Over two years after graduating, as many as 50% of the graduates continue to rely on help from their parents or other members of their family for some kind of financial help.
This is according to University of Arizona research in a study that tracked over 1,000 of its students for five years – from the time they started at UofA in 2007 through 2013.
The lead researcher said that the people in the study started at college during the country’s boom period and graduated after the recession had ended but entered a very different economic environment.
Whether the graduates rely on mom and dad for each expense or just on occasion, many of the graduates were quick to point out that their situations financially have meant they have had to postpone certain things like marriage and children or even purchasing a new home.

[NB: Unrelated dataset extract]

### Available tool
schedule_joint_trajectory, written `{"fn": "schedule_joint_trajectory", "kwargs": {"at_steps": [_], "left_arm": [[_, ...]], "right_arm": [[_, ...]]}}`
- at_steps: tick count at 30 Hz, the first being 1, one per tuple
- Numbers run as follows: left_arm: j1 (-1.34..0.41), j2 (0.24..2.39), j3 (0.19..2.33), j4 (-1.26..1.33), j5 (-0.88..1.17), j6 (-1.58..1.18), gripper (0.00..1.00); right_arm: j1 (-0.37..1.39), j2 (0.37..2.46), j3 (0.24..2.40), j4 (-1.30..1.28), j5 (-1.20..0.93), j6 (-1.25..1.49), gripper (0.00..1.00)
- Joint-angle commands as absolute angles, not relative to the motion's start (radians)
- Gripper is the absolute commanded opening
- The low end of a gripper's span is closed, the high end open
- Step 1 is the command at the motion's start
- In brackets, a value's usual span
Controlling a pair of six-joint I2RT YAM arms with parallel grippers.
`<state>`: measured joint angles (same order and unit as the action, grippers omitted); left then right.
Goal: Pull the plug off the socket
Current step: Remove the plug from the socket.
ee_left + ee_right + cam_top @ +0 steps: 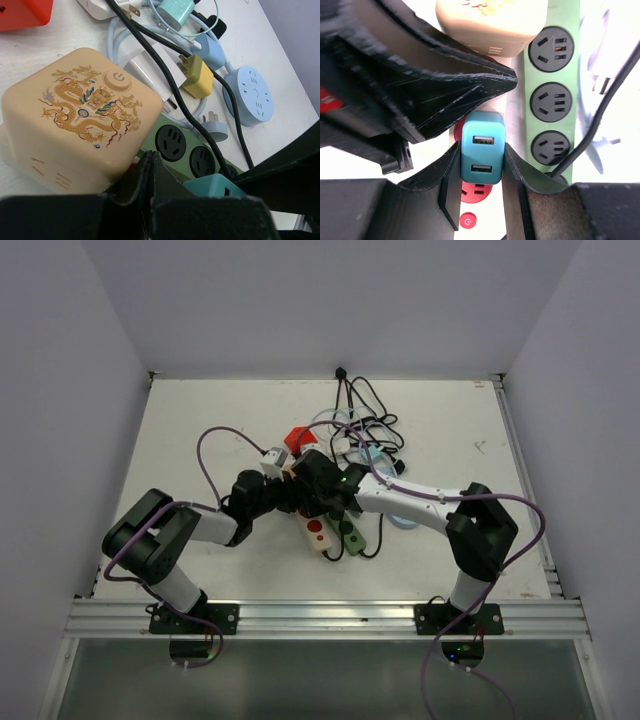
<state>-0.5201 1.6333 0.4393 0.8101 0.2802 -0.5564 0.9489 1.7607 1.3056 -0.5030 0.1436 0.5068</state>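
Observation:
A teal two-port USB plug (481,150) sits over a red socket (478,190) of the white power strip (318,532). My right gripper (481,150) is shut on the plug, one finger (447,180) on each side. I cannot tell whether the pins are still in the socket. My left gripper (149,156) is shut and empty. Its tip (512,77) rests on the strip just beyond the plug, beside the cream cube. The plug also shows in the left wrist view (220,185). In the top view both grippers (290,495) (325,498) meet over the strip.
A cream cube socket with a dragon print (80,115) sits at the strip's far end. A green power strip (552,100) lies alongside on the right. Beyond it are a red cube (299,438), a yellow plug (197,75), a round blue socket (252,95) and tangled black cables (365,410).

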Motion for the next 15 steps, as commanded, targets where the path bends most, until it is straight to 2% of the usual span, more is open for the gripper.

Close to 28% of those who responded to the survey, said marriage was not a goal that was important at this point, while 27% responded that same way with regard to having children.
Another 19% indicated that owning their own home was not important and 16% said living on their own was not that important.
Along with huge sums of debt from student loans, the difficult job market likely has been a huge factor, with just 49% of the college graduates saying they have full-time work.
Even for those that are working full time, close to 50% said they still need financial support from family.
People working full time reported they were earning from $40,000 to $60,000 per year, while those who had part-time work said they earned from $25,000 to $40,000 annually.
As far as careers are concerned, the graduates are for the most part choosing idealistic goals over ones that are financial.
Most said working within the area of their interests was more important in career satisfaction, while working for a company that had a 401(k) program that matched funds was the least important.
Of the 1,000 surveyed just 300 said, they were 100% self-sufficient.